July 25, 2012: Severe Weather Outbreak Tomorrow

Forecast Highlights:

– Widespread severe weather outbreak possible tomorrow
– Slightly cooler for Fri/Sat with clouds/storms
– More storms possible for next week


Yesterday’s Observations:

Tuesday, July 24 was another warm day across the area, with temperatures reaching the lower to mid 90s for most places except for far eastern Long Island and the interior areas, which peaked in the upper 80s. Newark and JFK reached 96 and 95 degrees, respectively. Most of the day was dry, although scattered storms ended up affecting parts of the area towards the evening hours, especially over southern Connecticut and Long Island.

Following a much more seasonable and dry day today, an approaching low pressure will result in what may be one of the biggest severe weather outbreak of the last few years across the region for Thursday, with the NYC area in the southern edge of the highest severe weather risk. Temperatures will slightly cool down for Friday and Saturday with more storms and clouds, with additional storms possible later next week.

Thursday’s Outlook: Severe Storms Likely

A low pressure will move through the region tomorrow, bringing what may be one of the biggest severe weather outbreaks for the region over the last few years. The Storm Prediction Center (SPC) already has the region, including the area, in a Day 2 moderate risk; moderate risks are not very common for the area, especially not 2 days out. The day will start out with scattered morning storms in central New England, possibly extending a bit further south to affect the northern parts of the area. Clearing in the cloud cover is expected by the afternoon hours, with temperatures quickly warming up into the lower to mid 90s from NYC and further north/west, possibly passing 95 degrees in the immediate NYC area. Along with the heat, high humidity is expected as well with dew points likely in the upper 60s to possibly lower 70s, resulting in heat index values reaching and/or slightly exceeding 100 degrees.
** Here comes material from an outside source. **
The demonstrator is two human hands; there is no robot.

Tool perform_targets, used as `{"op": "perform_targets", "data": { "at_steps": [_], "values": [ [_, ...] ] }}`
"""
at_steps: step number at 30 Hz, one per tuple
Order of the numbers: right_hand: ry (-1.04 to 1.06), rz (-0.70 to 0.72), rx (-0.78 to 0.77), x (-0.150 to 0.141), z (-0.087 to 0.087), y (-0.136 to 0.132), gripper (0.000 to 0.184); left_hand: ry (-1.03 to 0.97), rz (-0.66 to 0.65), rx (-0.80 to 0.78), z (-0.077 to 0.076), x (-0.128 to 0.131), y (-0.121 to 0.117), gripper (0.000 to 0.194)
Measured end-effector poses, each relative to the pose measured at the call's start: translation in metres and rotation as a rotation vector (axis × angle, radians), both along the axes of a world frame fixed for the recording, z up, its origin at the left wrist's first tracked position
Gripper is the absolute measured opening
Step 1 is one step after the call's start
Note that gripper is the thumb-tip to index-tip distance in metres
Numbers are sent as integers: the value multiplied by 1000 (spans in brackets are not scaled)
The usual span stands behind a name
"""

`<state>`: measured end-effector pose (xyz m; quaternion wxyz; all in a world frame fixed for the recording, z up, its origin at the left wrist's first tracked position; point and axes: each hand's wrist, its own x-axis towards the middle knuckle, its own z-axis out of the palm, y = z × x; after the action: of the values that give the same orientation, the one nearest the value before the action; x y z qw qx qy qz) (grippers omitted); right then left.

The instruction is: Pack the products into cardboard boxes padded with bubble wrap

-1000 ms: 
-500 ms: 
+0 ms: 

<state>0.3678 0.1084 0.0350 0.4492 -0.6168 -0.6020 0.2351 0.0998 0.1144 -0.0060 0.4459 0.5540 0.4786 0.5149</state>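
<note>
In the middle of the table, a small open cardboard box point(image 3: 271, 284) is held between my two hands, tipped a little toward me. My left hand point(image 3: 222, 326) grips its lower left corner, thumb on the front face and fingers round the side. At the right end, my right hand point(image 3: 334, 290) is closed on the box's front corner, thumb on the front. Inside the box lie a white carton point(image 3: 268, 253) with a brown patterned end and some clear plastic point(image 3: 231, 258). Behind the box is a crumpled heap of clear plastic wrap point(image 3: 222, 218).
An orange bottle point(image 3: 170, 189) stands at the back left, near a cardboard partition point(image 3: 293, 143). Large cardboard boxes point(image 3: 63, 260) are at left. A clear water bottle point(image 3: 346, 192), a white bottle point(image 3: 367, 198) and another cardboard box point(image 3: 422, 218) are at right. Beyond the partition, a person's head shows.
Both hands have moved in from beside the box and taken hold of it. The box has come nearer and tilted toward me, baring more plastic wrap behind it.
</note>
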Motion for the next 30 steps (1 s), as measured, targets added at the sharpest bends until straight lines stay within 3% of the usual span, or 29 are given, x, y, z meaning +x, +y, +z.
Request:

By the mid afternoon hours, widespread instability will be present across the region with LI down to -8 and CAPE up to 3500 J/kg; as a low pressure moves towards central NY with the cold front slowly approaching, widespread thunderstorms are expected to form from Ohio into central/northern Pennsylvania and southern New York state. Unlike the last severe weather outbreak, however, there is widespread shear present under the areas of higher instability, especially over the area, in southern NY/northern PA, and in southern New England. This appears to be the main area of concern regarding tomorrow’s storm activity, with the main risk including damaging winds, hail, and perhaps isolated tornadoes.

The outlook for the NYC area is a bit more uncertain, however, as some models show the storms not making it far south of the area, keeping the biggest activity to the north/west, although especially if a MCS/derecho ends up forming, which is a possibility also highlighted by the latest SREF runs, the area may have a better risk of observing more widespread severe weather. With the more favorable parameters compared to the last events, I placed a widespread 30% risk zone, with a 45% zone extending from central/northern PA into southern New England. There is some uncertainty on whether the area ends up in the higher risk area or not, although it is a possibility that the 45% risk zone may need to be extended to the coast. Stay tuned for afternoon updates on tomorrow’s regional severe storm outbreak.

Longer Range: Storms are expected to continue affecting the region on Friday and Saturday with highs cooling down into the mid 80s to lower 90s across the area. Drier conditions are likely to return by Sunday and the early week before more storms possibly return towards the middle of next week. No significant warm spell or cool down is on track to affect the area.

4 thoughts on “July 25, 2012: Severe Weather Outbreak Tomorrow

  1. Anonymous Reply

    I noticed on NOAA website that the 45% is extended to the coast. I was wondering why you think differently.

    • NYC Weather Reply

      Extending the 45% to the coast is something I am considering, although there is the question of how far south the storms end up. The NYC area clearly has the potential for severe storms, although some signals also point to a better chance of severe storms further west/north. If a MCS or derecho-type system develops and heads towards the area, the 45% risk would need to be extended to the coast.

    • Anonymous Reply

      Seems like it may be a safe bet to extend it given the possibility of several lines possible derechos coming through, you are usually more right than anyone else which is why I follow you. I just realized that two years ago yesterday was the Riverdale Bronx tornado (Which I wam only a few miles from and saw the winds which were crazy) hmmmm coincidence? Hopefully not a repeat but you know what they say about history repeating itself. I like a good storm like any other weather fanatic but damage and injuries are never a good thing which is what I fear today/this evening. I am in Yonkers just so you know where I am talking from. Great forecasting and hope to hear more on todays event later!

    • NYC Weather Reply

      My latest update to the map did extend the main axis of severe weather (in this case something around 45%) down to the coast, as storms in western PA are expected to maintain themselves until reaching the coast, perhaps becoming an MCS. Severe storms are also expected to extend north of the main axis, where the probability of an MCS is lower but the tornado risk is higher. The winds are especially the biggest risk with this evening’s storms in the area, along with heavy rain, hail, and perhaps isolated tornadoes although this is less likely.